CSF Presenilin-1 complexes are increased in Alzheimer's disease - PubMed (original) (raw)
CSF Presenilin-1 complexes are increased in Alzheimer's disease
María-Salud García-Ayllón et al. Acta Neuropathol Commun. 2013.
Abstract
Background: Presenilin-1 (PS1) is the active component of the amyloid precursor protein cleaving γ-secretase complex. PS1 protein is a transmembrane protein containing multiple hydrophobic regions which presence in cerebrospinal fluid (CSF) has not been measured to date. This study assesses whether PS1 and other components of the γ-secretase complex are present in CSF.
Results: Here, we show that PS1 is present in ventricular post-mortem and lumbar ante-mortem CSF, and plasma as 100-150-kDa hetero-complexes containing both the N- and C-terminal fragments (NTF and CTF) of the protein. Immunoprecipitation and immunoblotting with different antibodies confirmed the identity of the PS1 species.

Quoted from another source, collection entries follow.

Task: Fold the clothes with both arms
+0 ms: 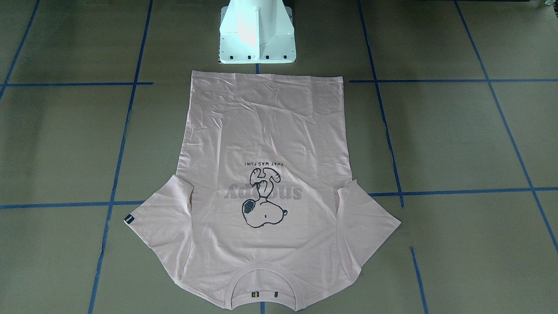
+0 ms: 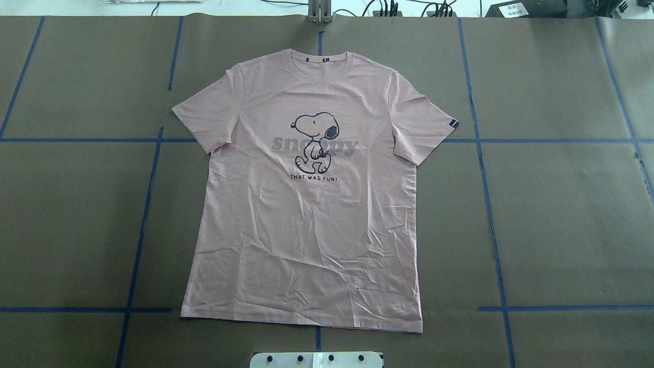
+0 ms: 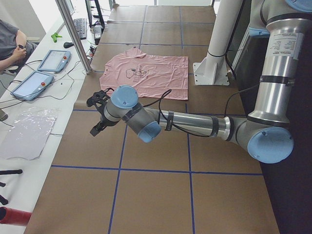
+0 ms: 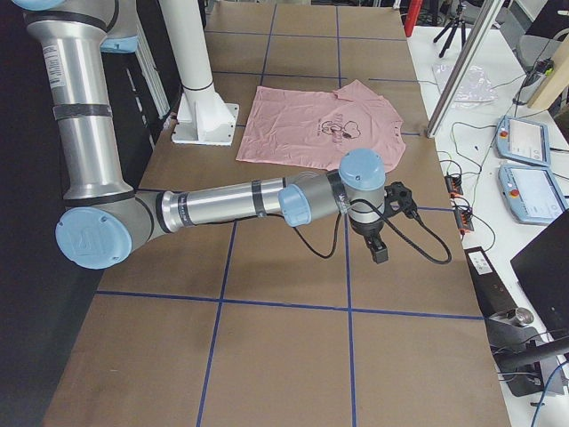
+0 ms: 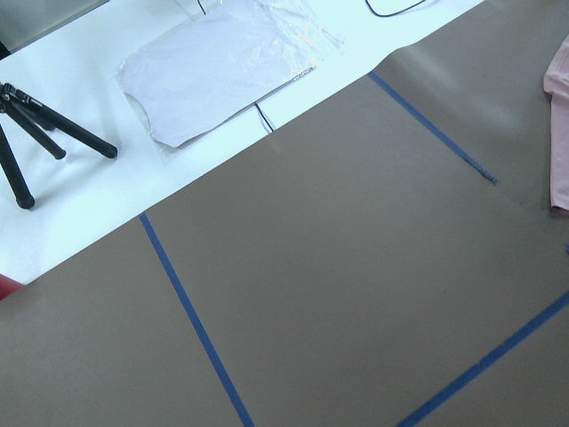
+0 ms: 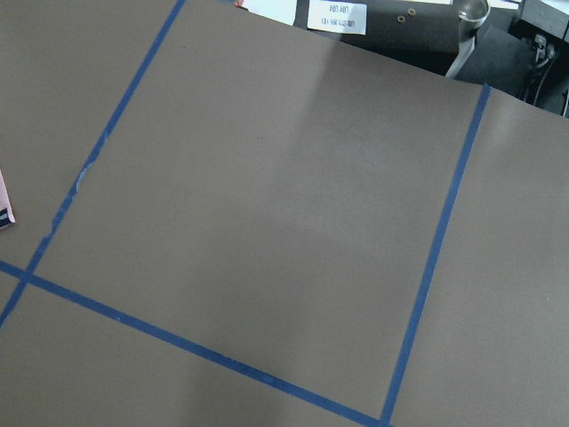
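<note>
Well apart from T-shirt (image 2: 306, 194): left tool (image 3: 96, 116), right tool (image 4: 387, 227) empty; opening indiscernible.

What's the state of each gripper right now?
Left gripper: cannot tell open or shut; away from the shirt.
Right gripper: cannot tell either; also away from the shirt.

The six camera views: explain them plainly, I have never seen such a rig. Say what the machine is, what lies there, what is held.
The machine is two jointed robot arms, a left arm and a right arm. One camera faces the robot, one looks over its shoulders, two watch from either end, one rides each wrist. On the brown table a pink Snoopy T-shirt lies flat, print up. The left gripper and right gripper hang over the table, apart from the shirt, nothing visibly held.
</note>
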Action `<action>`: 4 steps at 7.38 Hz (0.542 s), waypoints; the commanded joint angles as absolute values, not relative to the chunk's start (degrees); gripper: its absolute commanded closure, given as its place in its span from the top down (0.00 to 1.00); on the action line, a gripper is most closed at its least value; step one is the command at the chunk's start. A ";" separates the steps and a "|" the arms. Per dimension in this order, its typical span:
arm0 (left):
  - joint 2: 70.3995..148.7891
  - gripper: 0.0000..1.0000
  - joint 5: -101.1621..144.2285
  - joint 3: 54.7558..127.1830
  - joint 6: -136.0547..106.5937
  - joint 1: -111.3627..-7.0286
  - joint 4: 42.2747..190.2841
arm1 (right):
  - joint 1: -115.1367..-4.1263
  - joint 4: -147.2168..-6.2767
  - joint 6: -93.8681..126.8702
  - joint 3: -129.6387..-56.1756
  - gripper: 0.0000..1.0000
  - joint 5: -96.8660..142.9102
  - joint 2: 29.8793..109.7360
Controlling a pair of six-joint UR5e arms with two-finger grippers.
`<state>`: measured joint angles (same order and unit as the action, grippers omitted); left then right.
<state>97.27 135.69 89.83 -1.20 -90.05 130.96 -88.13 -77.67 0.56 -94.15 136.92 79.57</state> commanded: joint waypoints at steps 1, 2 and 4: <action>97.83 1.00 135.62 89.04 -6.56 -87.65 137.07 | -80.46 -73.07 20.98 -94.48 1.00 136.85 74.46; 97.82 1.00 135.53 89.03 -10.07 -86.15 137.54 | -75.20 -67.21 29.62 -93.79 1.00 133.37 73.92; 97.82 1.00 135.44 89.12 -10.55 -84.64 137.46 | -62.55 -59.09 47.30 -92.12 0.87 117.05 71.65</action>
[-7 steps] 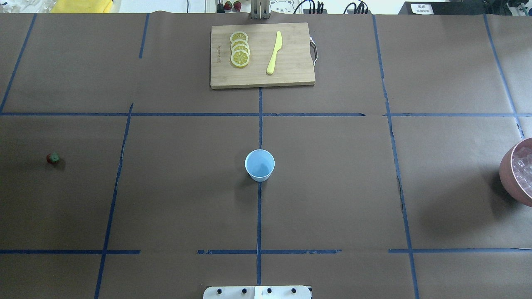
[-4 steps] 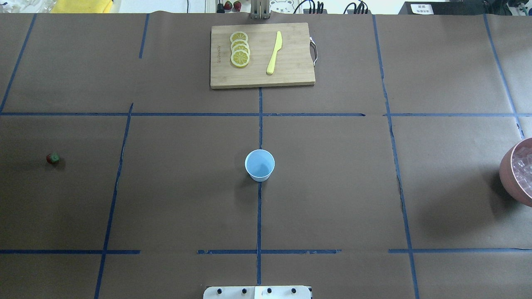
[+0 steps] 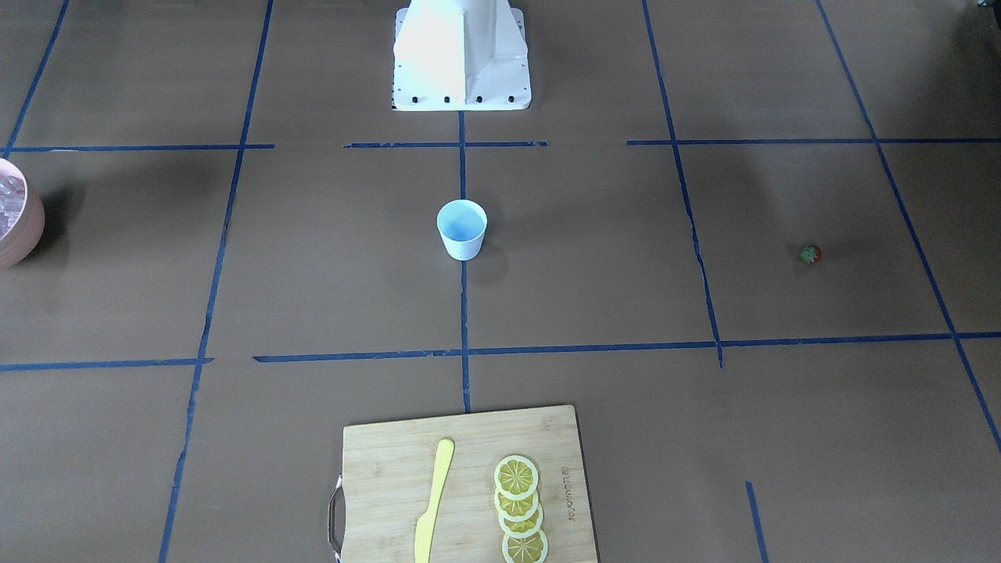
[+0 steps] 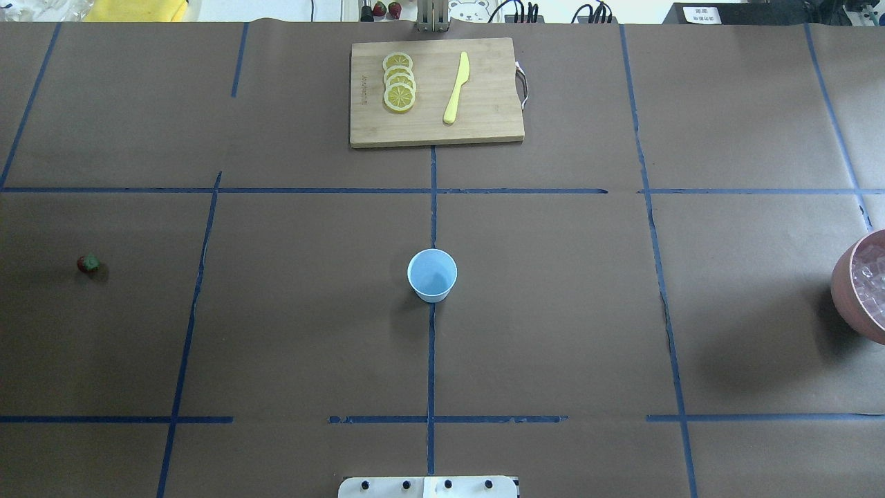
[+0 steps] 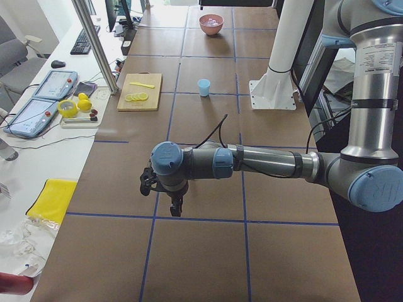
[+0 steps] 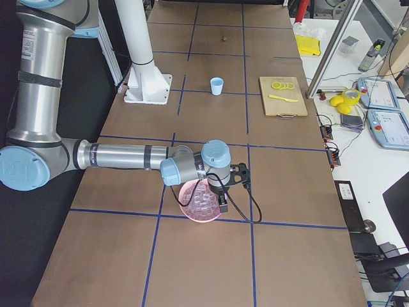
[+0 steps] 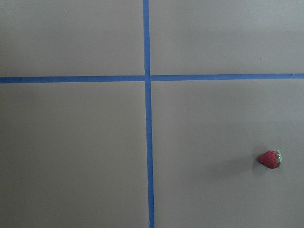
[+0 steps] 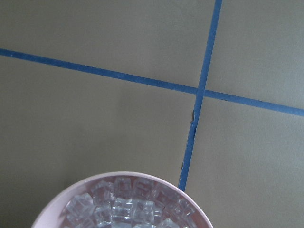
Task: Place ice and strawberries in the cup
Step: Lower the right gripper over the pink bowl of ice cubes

The γ-secretase components, APH-1 (anterior pharynx-defective 1) and PEN-2 (presenilin enhancer 2), as well as presenilin-2 (PS2) fragments, co-exist within these CSF complexes, while nicastrin is not detected. These CSF-PS1 complexes differ from active γ-secretase membrane-complexes, and may represent nonspecific aggregation of the PS1 protein. Levels of PS1 complexes are increased in CSF samples from autopsy-confirmed Alzheimer's disease (AD) cases and were found to be more stable than complexes in CSF from control subjects. Despite similar levels of total PS1 in CSF from probable AD patients and cognitively normal subjects, an increased proportion of highly stable PS1 complexes were observed in AD CSF.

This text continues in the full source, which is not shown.